Олли делает гримасу. Маринованная свекла с молоком не самая лучшая закуска, с моей точки зрения, но Мэдс поглощает ее в огромных количествах.
Причуды беременных.
— Спасибо, ребята, — говорит она, и глаза у нее загораются, когда Олли ставит на столик еду. — Малыш никак не может наесться…
Подруга гладит живот одной рукой, а другой выуживает из банки большой кусок свеклы.
— Подвинься, — требует Ричард, усаживаясь на кушетку рядом с женой. — Поскорее бы это увидеть. Ты рада, Кэти?
— Нуда… — говорю я. Мне боязно. А если получилось ужасно?
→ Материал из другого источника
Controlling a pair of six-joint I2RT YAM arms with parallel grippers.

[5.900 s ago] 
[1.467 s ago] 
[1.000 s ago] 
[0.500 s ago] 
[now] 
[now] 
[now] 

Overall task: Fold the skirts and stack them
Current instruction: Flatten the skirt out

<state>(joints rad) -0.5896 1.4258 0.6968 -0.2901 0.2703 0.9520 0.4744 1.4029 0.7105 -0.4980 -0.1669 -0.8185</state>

— Все будет отлично, — уверяет Олли, устраиваясь на подушке и сажая меня на колени. — Надо верить в лучшее.
Гай, в обнимку с моей сестрой Холли на кушетке, ободряюще поднимает банку пива.
— Наблюдать за съемками было клево. Такие сиськи…
Холли стукает его книгой, и у нее съезжают очки. Она поправляет их указательным пальцем.
— Гай, ты чудовище.
Но, говоря это, она смеется.
Жизнь — куда более странная штука, чем любой роман, и в тот вечер, на вечеринке у Джуэл, воздух явно был насыщен волшебством, потому что игра в пары дала весьма странные результаты. Я даже представить не могла, что моя чопорная сестрица способна бросить академическую жизнь, переехать в Трегоуэн и обрести счастье с Гаем, но тем не менее они буквально купаются в блаженстве. Гай выходит в море и торчит в «Русалке», в то время как Холли читает лекции в Плимуте и приводит в порядок его счета.
Еще диковиннее слух о том, что Джеймс и Нина обрели друг друга. Если верить Эду, Нина заработала состояние, выставив на фондовый рынок акции своей фирмы, и расплатилась со всеми долгами Джеймса. При этом ей хватило ума впредь не снабжать его деньгами, — таким образом, верховодит именно Нина. Прелестная парочка. Не знаю, кого мне больше жаль. Наверное, Корделию.
Язычок у Нины острее самурайского меча, и она уж точно не позволит собой командовать.
Когда эти двое столкнутся лбами — замри все живое.
— Началось! — Олли крепче прижимает меня к себе, когда по экрану бегут титры. Раздается завораживающее пение Энии, на экране возникает безлюдное болото, над которым клубится туман. Заглушая музыку, слышится стук колес, топот копыт, позвякивание упряжи — на вершине холма появляется карета. Затем перед нами — одинокий всадник, у которого пол-лица закрыто платком, а в руке — мушкет.